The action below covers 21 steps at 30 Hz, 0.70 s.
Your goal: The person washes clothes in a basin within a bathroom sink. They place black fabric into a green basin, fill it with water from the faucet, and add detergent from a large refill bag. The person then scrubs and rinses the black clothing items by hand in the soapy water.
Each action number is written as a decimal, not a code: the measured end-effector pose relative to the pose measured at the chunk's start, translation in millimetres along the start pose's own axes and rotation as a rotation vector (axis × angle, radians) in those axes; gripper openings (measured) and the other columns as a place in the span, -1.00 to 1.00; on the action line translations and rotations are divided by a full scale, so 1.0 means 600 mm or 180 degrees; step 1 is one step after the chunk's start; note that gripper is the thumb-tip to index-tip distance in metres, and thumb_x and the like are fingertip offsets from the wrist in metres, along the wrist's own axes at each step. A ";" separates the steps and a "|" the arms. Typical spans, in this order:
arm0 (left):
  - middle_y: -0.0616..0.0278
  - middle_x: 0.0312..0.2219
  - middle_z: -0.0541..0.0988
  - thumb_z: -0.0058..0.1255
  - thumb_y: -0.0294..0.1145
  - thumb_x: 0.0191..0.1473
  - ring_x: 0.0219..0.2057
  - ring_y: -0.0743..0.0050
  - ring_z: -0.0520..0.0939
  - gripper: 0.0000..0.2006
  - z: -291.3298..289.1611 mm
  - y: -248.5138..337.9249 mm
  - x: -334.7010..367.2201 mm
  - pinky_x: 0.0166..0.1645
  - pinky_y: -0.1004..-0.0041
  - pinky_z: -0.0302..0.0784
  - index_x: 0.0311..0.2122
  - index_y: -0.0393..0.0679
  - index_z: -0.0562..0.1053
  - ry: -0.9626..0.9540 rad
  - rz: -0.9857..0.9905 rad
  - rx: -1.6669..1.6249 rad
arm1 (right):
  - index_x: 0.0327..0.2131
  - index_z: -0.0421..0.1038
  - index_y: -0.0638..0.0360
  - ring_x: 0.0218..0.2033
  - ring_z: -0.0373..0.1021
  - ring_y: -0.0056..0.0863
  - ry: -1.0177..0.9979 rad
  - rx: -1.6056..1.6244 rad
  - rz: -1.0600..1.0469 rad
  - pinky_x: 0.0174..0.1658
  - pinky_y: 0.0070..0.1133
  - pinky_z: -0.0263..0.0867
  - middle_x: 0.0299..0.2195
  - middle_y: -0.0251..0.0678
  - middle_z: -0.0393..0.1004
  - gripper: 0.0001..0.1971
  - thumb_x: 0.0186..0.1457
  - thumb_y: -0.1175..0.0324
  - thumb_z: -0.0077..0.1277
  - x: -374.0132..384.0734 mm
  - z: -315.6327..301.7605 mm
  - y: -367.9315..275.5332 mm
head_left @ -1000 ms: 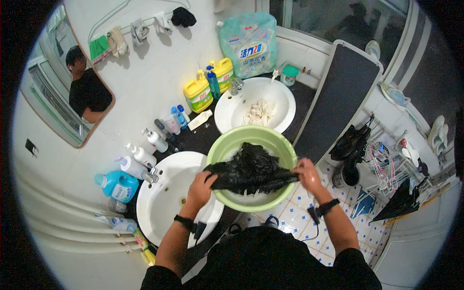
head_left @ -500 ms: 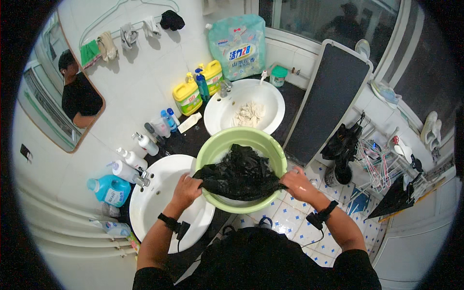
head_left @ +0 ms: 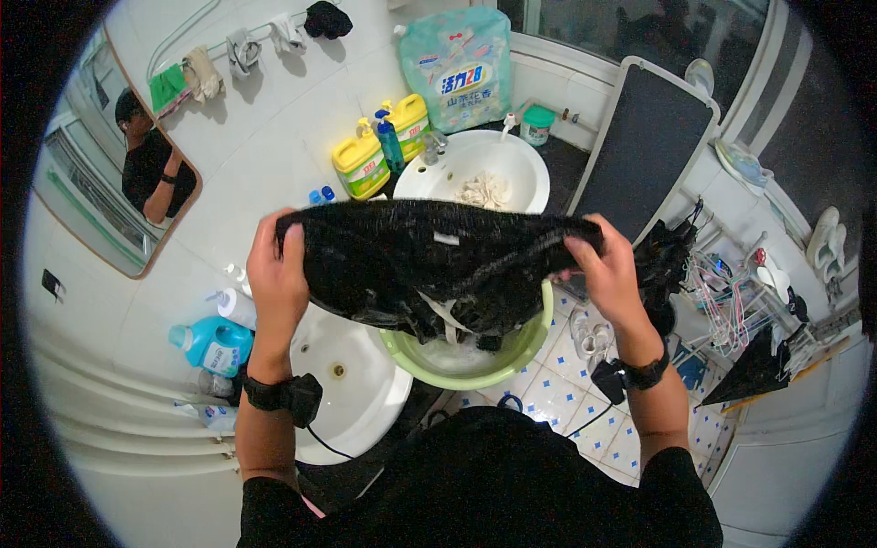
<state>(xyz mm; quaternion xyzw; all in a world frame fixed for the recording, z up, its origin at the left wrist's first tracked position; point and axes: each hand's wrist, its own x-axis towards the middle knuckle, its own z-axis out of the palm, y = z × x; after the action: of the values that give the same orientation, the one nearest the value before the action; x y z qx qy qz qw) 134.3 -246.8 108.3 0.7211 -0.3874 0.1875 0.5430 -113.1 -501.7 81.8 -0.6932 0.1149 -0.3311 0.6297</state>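
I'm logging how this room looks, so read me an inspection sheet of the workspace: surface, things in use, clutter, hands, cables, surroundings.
Surface: dark counter with a near sink and a far sink, both white.
Things: black cloth spread above a green tub holding whitish foam.
Clutter: pale cloth in the far sink; yellow bottles, blue jug and large bag around the sinks.
Hands: left hand and right hand each grip one end of the black cloth.
Cables: one thin black cable at the left wristband, another at the right wristband.
Surroundings: wall mirror left, hangers right, tiled floor below.
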 end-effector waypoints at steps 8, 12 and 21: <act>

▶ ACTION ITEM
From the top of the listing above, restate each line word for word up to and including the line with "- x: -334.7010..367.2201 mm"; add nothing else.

▶ TASK SOLUTION
The action below covers 21 steps at 30 Hz, 0.70 s.
Your goal: The person washes clothes in a basin within a bathroom sink. They place black fabric into a green basin, fill it with water from the faucet, and add detergent from a large refill bag. The person then scrubs and rinses the black clothing items by hand in the soapy water.
Each action number is written as a decimal, not a code: the measured end-effector pose relative to the pose measured at the chunk's start, translation in millimetres along the start pose's own axes and rotation as a rotation vector (axis × angle, radians) in those axes; gripper openings (measured) and the other columns as a place in the span, -1.00 to 1.00; on the action line translations and rotations are divided by a full scale, so 1.0 means 600 mm or 180 degrees; step 1 is one step after the chunk's start; note that gripper is the thumb-tip to index-tip distance in metres, and thumb_x and the like are fingertip offsets from the wrist in metres, along the wrist's own axes at each step. A ";" separates the steps and a "|" the arms. Typical spans, in this order:
arm0 (left):
  - middle_y: -0.0616..0.0278
  - middle_x: 0.0312..0.2219
  - middle_z: -0.0541..0.0988
  - thumb_z: -0.0058..0.1255
  - thumb_y: -0.0294..0.1145
  - thumb_x: 0.0191..0.1473
  - ring_x: 0.0219..0.2057
  - ring_y: -0.0743..0.0050
  - ring_z: -0.0520..0.0939
  - gripper: 0.0000..0.2006
  - z: -291.3298..289.1611 mm
  - y: -248.5138..337.9249 mm
  - x: -334.7010..367.2201 mm

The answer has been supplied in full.